“Get Started with BigData” for dummies [Module 1.1]

Rahul Anand
Analytics Vidhya
Published in
10 min readJun 7, 2020

Data being the most valuable resource on the planet, ever wanted to learn how petabytes worth of it is processed? Ever wanted to create your own application to learn and manage data on your PC? Here we go then.

Hey Pals, I’m Rahul. I’m a tech enthusiast, a graduate of computer science and passionate about software development. I also go by my YouTube handle “TheFlopGuy”.

If you’re here purely for knowledge, save yourself some time and jump to the subject here!

If you are comfortable with lesser information and lesser reading, watch a video on this module here! [Coming soon]

If you’re still reading this, let me make it… Not boring for you. I believe that software development is similar to developing relations between humans across the world. Now replace the word humans with computers. What if I said, learning any platform-independent language like Java, Python, etc. You can communicate with billions of devices? Awesome right?

Now if you are here as a beginner to software on the whole and are just catching on to the buzz of BigData and want to dive into it.
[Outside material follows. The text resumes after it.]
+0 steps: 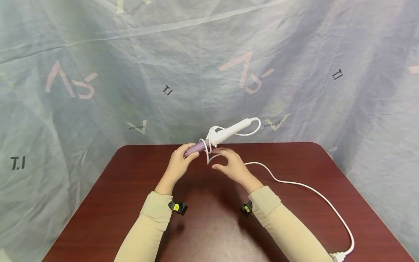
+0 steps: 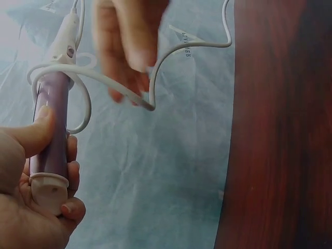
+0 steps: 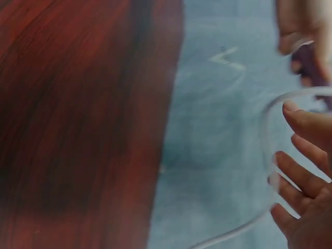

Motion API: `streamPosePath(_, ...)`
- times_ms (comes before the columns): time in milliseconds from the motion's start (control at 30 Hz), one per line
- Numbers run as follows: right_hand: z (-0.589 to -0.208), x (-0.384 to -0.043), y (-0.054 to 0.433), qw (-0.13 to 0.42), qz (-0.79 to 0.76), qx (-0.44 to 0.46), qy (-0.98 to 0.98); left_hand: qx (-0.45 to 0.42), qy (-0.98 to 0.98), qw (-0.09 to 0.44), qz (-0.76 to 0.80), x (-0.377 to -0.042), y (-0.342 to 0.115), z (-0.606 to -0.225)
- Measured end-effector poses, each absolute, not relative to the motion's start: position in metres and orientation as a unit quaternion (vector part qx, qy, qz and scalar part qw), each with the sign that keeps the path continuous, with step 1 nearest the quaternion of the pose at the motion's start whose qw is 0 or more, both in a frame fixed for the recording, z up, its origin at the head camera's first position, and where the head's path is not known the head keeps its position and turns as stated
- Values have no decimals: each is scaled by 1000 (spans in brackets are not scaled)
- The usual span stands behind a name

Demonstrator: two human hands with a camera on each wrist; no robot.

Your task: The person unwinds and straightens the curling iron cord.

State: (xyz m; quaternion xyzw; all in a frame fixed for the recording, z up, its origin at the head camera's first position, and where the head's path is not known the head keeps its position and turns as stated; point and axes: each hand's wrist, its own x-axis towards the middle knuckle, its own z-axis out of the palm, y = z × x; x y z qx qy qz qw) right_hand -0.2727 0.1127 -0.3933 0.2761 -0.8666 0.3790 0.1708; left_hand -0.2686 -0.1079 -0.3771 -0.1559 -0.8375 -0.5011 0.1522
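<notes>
A curling iron (image 1: 233,131) with a white handle and purple barrel (image 2: 52,140) is held up slantwise over the far part of the table. My left hand (image 1: 176,164) grips the barrel at its white-capped end, thumb along one side and fingers behind. Loops of the white cord (image 2: 65,68) go round the iron where barrel meets handle. Just right of the barrel is my right hand (image 1: 234,168). Its fingers (image 3: 298,179) are spread and loosely bent, with the cord passing right at the fingertips in the right wrist view.
From the right hand the cord runs across the dark red wooden table (image 1: 203,233) to a white plug (image 1: 338,256) at the front right. A grey printed cloth (image 1: 196,72) hangs behind the table and along its sides. Each wrist wears a small black camera.
</notes>
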Motion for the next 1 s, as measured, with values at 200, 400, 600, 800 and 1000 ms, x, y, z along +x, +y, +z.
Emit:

Perfect landing. You’ve reached exactly where you should, and that’s my awesome segway into…

Welcome to BigData for Dummies!

Well, no offence cause I myself was a dummy once. And believe me, learning things as a dummy is a perfect way to get to the root of all problems. You truly understand everything without any exceptions. Bored yet? Okay, let’s make it more interesting.

This course is to be considered a basic startup course to get you into the world of big data with some basic concepts.
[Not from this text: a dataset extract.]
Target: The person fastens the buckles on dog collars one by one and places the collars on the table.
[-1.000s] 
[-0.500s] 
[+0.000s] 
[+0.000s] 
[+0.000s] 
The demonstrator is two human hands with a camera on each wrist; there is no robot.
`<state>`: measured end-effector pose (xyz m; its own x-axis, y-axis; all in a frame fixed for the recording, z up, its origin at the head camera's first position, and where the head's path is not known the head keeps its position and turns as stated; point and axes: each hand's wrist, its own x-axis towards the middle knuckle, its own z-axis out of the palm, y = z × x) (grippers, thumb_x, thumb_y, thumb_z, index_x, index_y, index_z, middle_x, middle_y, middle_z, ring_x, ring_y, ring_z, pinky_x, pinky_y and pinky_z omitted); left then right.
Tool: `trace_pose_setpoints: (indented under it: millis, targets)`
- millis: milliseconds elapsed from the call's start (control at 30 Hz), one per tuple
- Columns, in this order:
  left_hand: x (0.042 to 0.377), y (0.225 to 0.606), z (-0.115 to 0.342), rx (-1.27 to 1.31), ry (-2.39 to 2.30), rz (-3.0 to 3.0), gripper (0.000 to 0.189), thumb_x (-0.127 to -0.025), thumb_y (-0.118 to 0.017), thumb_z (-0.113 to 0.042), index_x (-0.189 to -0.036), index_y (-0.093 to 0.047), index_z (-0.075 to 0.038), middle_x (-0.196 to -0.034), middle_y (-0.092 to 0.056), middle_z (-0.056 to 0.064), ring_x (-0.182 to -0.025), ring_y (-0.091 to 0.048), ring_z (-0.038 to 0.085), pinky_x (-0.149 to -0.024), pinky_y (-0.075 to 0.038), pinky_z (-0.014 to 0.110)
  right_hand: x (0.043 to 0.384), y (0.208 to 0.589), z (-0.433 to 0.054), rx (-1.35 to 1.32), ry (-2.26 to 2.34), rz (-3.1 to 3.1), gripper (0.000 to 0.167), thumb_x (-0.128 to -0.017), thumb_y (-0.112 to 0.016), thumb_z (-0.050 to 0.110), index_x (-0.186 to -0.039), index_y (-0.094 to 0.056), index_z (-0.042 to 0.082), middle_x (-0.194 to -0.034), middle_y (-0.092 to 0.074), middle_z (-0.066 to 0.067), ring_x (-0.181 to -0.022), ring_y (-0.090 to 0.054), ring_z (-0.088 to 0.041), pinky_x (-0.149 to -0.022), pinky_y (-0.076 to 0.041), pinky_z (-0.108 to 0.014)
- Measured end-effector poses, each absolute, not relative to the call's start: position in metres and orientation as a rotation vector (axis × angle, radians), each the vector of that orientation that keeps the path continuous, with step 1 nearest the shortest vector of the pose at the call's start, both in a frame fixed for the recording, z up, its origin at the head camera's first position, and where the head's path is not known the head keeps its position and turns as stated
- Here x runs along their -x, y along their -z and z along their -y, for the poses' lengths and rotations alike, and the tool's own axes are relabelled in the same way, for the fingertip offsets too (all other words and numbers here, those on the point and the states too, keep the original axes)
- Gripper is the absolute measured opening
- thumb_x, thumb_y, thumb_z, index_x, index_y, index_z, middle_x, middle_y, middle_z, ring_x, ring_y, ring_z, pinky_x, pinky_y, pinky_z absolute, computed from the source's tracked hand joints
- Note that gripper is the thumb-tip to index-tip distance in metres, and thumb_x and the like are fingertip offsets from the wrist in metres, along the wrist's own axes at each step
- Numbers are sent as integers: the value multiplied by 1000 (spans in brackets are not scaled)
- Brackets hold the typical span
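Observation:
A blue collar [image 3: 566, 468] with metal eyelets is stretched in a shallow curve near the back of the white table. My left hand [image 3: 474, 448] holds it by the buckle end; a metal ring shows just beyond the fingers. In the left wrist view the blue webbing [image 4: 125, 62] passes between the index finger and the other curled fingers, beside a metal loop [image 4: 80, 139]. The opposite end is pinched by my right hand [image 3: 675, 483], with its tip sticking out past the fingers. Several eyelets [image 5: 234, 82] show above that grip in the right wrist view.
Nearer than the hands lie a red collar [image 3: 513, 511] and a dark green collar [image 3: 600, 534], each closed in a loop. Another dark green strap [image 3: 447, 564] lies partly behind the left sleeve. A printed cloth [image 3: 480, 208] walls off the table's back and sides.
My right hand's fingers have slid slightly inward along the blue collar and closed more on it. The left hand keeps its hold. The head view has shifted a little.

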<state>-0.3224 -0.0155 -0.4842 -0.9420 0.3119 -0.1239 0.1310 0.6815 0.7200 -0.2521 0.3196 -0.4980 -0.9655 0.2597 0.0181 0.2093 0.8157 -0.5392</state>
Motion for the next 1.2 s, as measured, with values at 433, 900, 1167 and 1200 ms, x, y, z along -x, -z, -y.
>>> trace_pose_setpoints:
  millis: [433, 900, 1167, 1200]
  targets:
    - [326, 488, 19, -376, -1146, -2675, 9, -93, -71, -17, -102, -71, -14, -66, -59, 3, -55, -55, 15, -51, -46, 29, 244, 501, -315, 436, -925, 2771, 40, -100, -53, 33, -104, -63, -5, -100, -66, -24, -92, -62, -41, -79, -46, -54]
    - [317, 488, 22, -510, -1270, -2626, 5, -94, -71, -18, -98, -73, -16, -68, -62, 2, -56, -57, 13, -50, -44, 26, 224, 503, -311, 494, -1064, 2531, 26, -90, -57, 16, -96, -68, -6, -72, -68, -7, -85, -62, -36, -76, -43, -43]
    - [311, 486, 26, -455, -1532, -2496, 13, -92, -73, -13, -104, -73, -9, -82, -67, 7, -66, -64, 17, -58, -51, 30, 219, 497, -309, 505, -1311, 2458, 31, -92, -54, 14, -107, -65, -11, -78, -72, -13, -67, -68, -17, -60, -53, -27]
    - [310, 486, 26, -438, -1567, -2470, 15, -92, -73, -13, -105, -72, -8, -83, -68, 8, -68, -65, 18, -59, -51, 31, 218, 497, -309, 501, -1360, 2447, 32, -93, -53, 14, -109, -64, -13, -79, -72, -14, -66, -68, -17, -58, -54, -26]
Here’s what the pattern for each module going to be like:

  1. Uniquely identified by the module number. [Ex: Module 1.1]
  2. Each Module has a blog and a video (Semi-Independent of each other)
  3. A mini self-assessment test (No “sign-up” crap)
  4. If it's a practical Module, there is also a GitHub repository that has all my code and helps files, linked within the YouTube video description, and also the bottom of the blog.
  5. For more help, You can always contact me @theflopguy, everywhere.

By the end of this course, you will be capable enough to complete a project that a startup company would give it’s Data Scientist.

Alright, Let’s learn something. In all these modules I will cover most major technologies that are involved in BigData.

What is technology?

Any software that is linked with BigData or BigData processing is termed its technology.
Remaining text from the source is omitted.